*What you will do:* Say nothing but the number of lines below in which the string "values" appears.

Dataset items:
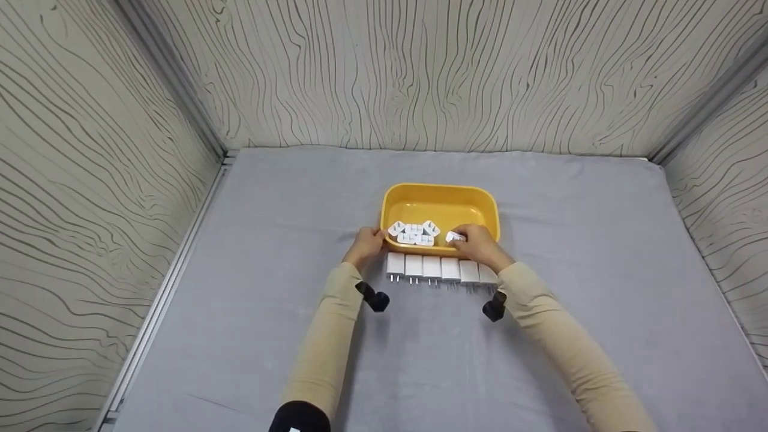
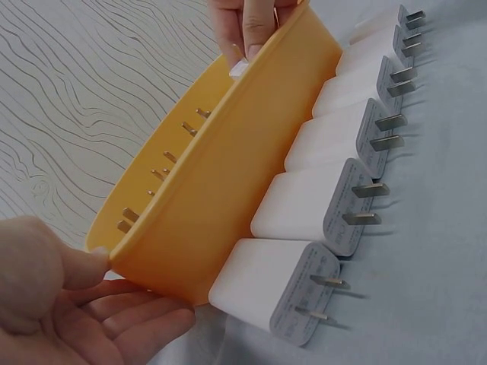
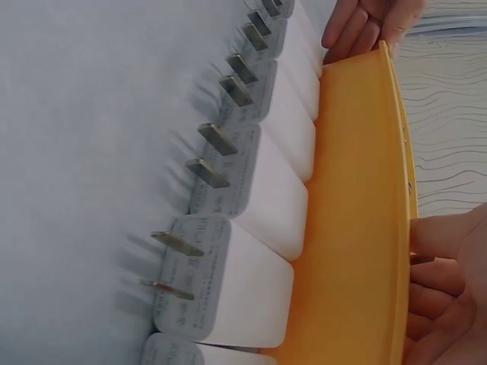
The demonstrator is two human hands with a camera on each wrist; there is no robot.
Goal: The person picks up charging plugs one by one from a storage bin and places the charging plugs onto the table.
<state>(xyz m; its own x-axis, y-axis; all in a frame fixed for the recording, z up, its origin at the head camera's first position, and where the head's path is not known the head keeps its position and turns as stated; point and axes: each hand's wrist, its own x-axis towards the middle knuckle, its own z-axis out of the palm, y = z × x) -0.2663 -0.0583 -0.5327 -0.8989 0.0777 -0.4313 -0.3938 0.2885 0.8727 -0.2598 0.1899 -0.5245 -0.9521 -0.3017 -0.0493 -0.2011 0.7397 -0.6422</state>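
Observation:
A yellow plastic bin stands on the table, with several white plug chargers inside at its left, prongs up. My left hand holds the bin's left front corner; in the left wrist view its thumb is at the rim and the fingers lie low along the outer wall. Inside the bin at the front right, my right hand pinches another white charger. Its prongs point up beside the fingers in the left wrist view, and the bin's wall hides it in the right wrist view.
Along the bin's front wall runs a row of several white chargers lying on their sides, prongs toward me. The right forearm overlaps the row's right end. Grey cloth covers the table, and patterned panels enclose its back and sides.

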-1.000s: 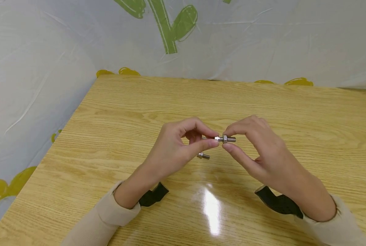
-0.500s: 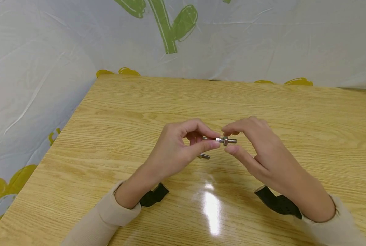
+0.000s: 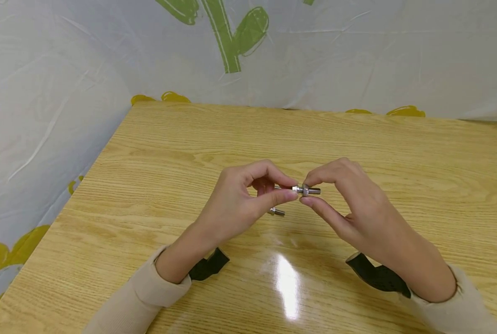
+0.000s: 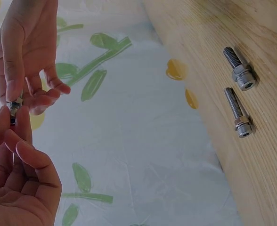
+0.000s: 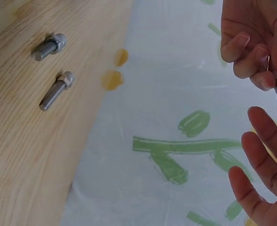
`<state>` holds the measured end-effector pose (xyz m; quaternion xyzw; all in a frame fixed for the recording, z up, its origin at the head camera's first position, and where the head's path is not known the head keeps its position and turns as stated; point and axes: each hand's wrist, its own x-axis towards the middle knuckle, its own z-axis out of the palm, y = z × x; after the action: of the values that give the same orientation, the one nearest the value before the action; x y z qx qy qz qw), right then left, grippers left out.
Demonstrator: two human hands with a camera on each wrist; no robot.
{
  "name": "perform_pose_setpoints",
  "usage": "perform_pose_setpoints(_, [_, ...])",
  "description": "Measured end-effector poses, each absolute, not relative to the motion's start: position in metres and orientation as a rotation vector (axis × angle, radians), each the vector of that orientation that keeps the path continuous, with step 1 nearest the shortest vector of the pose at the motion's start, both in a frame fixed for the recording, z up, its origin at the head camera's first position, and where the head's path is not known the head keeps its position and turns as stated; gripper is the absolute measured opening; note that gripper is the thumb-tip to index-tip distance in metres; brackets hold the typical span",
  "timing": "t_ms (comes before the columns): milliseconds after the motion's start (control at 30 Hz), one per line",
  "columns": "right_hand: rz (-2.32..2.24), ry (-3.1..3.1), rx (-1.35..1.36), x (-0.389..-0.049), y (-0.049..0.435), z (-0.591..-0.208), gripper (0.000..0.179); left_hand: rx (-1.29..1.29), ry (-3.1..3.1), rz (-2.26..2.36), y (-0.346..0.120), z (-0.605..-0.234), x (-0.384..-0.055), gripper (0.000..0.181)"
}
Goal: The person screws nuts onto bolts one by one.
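My left hand (image 3: 236,202) pinches the head end of a silver bolt (image 3: 315,191) between thumb and forefinger, holding it level above the table. A hex nut (image 3: 305,189) sits partway along the thread, and my right hand (image 3: 357,208) pinches this nut with thumb and forefinger. In the left wrist view the bolt (image 4: 14,109) is mostly covered by fingers. Its other fingers spread loosely, the right hand (image 5: 265,174) shows low in the right wrist view. Two more socket-head bolts lie on the table: a thicker one (image 4: 242,70) and a thinner one (image 4: 236,113), each with a nut.
The wood-grain table (image 3: 169,139) ends at a pale curtain (image 3: 336,55) with green and yellow plant shapes. A dark strap (image 3: 210,265) is on the left wrist, another dark strap (image 3: 378,273) on the right. The head view shows just part of one lying bolt.
Half a second ago the right thumb and forefinger were spread apart from the nut; now they are closed on it again. The left hand stays nearly still with the bolt.
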<state>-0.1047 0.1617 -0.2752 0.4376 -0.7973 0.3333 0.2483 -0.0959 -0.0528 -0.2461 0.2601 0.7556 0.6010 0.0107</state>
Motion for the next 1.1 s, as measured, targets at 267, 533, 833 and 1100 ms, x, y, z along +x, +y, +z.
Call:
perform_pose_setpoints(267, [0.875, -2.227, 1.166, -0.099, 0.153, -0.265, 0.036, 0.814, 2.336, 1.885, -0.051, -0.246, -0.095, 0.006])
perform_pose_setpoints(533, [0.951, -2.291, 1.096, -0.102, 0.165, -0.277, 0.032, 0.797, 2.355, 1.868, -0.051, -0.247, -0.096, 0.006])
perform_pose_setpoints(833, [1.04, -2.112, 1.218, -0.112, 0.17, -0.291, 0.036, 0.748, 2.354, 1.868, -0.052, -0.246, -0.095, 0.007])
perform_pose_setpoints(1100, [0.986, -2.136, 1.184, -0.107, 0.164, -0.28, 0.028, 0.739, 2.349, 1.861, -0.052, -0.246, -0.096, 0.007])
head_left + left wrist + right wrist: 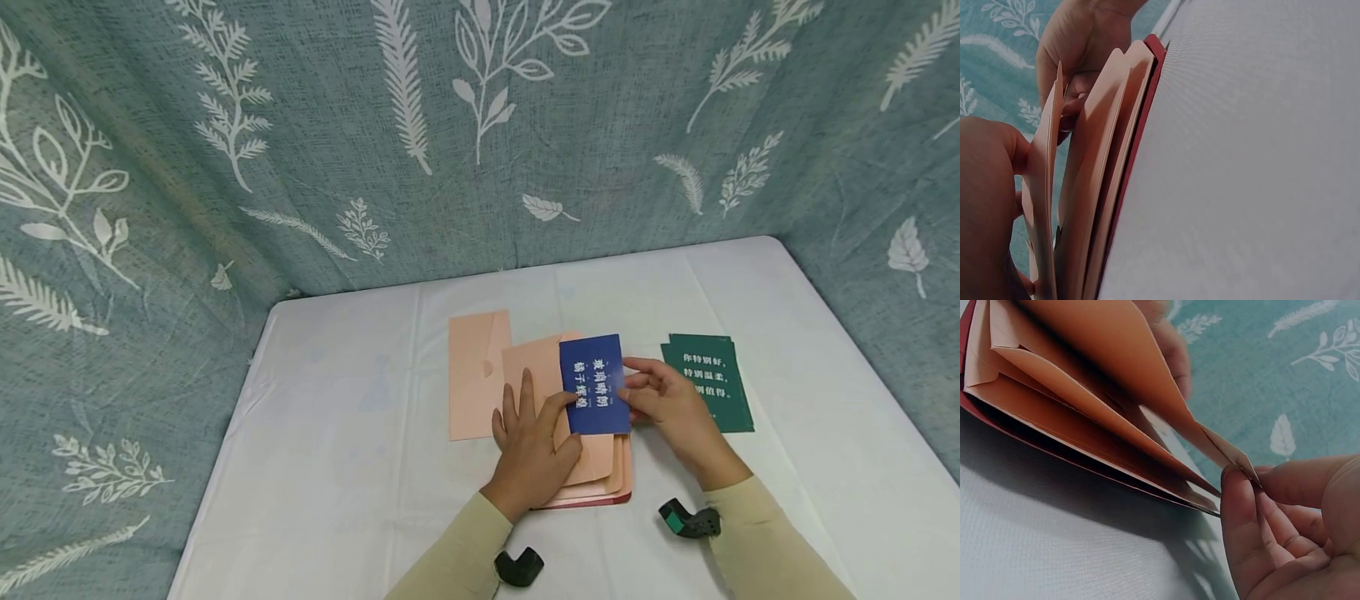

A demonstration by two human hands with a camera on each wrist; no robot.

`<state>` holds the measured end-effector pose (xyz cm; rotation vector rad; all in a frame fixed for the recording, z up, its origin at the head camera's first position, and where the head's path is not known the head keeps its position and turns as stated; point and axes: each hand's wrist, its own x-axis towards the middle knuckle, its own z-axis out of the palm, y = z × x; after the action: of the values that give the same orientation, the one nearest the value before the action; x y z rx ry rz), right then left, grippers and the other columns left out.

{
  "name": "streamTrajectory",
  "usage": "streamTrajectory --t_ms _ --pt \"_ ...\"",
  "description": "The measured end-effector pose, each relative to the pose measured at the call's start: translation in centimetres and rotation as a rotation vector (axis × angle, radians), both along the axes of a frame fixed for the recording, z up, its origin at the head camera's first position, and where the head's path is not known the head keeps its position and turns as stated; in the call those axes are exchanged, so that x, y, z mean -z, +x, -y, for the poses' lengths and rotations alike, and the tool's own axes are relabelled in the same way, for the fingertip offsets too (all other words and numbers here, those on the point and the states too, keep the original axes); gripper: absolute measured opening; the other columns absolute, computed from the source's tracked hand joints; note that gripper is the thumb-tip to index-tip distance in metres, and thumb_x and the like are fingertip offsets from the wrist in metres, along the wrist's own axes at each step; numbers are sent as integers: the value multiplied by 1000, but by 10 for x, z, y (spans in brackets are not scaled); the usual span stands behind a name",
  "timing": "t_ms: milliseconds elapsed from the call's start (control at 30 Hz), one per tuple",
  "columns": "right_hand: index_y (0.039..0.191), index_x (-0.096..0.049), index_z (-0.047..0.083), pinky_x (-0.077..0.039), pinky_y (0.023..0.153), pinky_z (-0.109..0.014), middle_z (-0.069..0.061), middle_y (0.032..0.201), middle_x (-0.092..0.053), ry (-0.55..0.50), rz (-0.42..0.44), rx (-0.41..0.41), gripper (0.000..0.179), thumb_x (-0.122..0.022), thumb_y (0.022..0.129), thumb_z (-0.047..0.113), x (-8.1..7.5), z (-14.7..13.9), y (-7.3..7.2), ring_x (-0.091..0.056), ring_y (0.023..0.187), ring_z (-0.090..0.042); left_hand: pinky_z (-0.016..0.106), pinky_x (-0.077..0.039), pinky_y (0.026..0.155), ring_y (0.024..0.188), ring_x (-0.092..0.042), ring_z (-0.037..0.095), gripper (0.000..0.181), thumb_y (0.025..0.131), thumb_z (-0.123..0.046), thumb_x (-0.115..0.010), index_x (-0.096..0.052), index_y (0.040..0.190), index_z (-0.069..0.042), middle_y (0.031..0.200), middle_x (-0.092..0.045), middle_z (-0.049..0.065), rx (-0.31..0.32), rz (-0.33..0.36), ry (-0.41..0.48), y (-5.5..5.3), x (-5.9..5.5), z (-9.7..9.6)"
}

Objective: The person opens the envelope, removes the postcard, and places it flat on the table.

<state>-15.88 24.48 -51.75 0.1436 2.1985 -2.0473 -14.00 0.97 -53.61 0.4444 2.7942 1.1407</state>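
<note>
A blue card (596, 354) with white characters lies over the upper right part of a stack of peach paper envelopes (528, 358). My left hand (534, 454) rests on the top envelope with fingers spread, its index finger touching the card's left edge and its thumb near the lower edge. With thumb and fingers, my right hand (678, 412) pinches the card's right edge. In the right wrist view, the pinching fingers (1241, 506) hold a thin edge beside the raised top envelope (1141, 356). The card's printed face is hidden in both wrist views.
Under the envelopes shows a red cover (1138, 137). Another peach envelope (468, 375) lies flat to the left. Green cards (705, 350) with white characters lie right of my right hand, partly covered by it. A white cloth (337, 417) covers the table; patterned curtains (337, 150) surround it.
</note>
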Motion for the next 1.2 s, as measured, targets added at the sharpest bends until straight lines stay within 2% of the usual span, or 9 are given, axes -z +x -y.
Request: streamTrajectory --t_ms 467,933,1200 --pt "148 -57 -6 -61 79 -29 -22 125 -65 28 12 58 45 -67 106 4 -2 -7 -1 -68 97 -17 79 1 116 161 6 51 56 95 -31 -56 -59 151 -28 181 -3 17 1 -7 6 -1 2 0" --pt "144 -58 -8 -60 78 -28 -14 121 -67 20 19 117 43 -71 105 4 -4 -12 2 -68 94 -13 78 3 116 162 8 47 52 96 -33 -55 -60 147 -30 181 -2 16 8 -3 26 -1 1 3" --pt "143 -59 -7 -60 78 -28 -16 124 -67 55 -6 130 40 -69 107 6 0 -17 3 -67 96 -13 79 2 116 162 7 49 52 94 -32 -55 -60 146 -29 181 -3 17 11 -8 34 0 4 2"
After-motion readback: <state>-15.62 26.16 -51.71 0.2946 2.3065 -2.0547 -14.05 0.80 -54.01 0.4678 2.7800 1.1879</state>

*Solution to this problem:* 2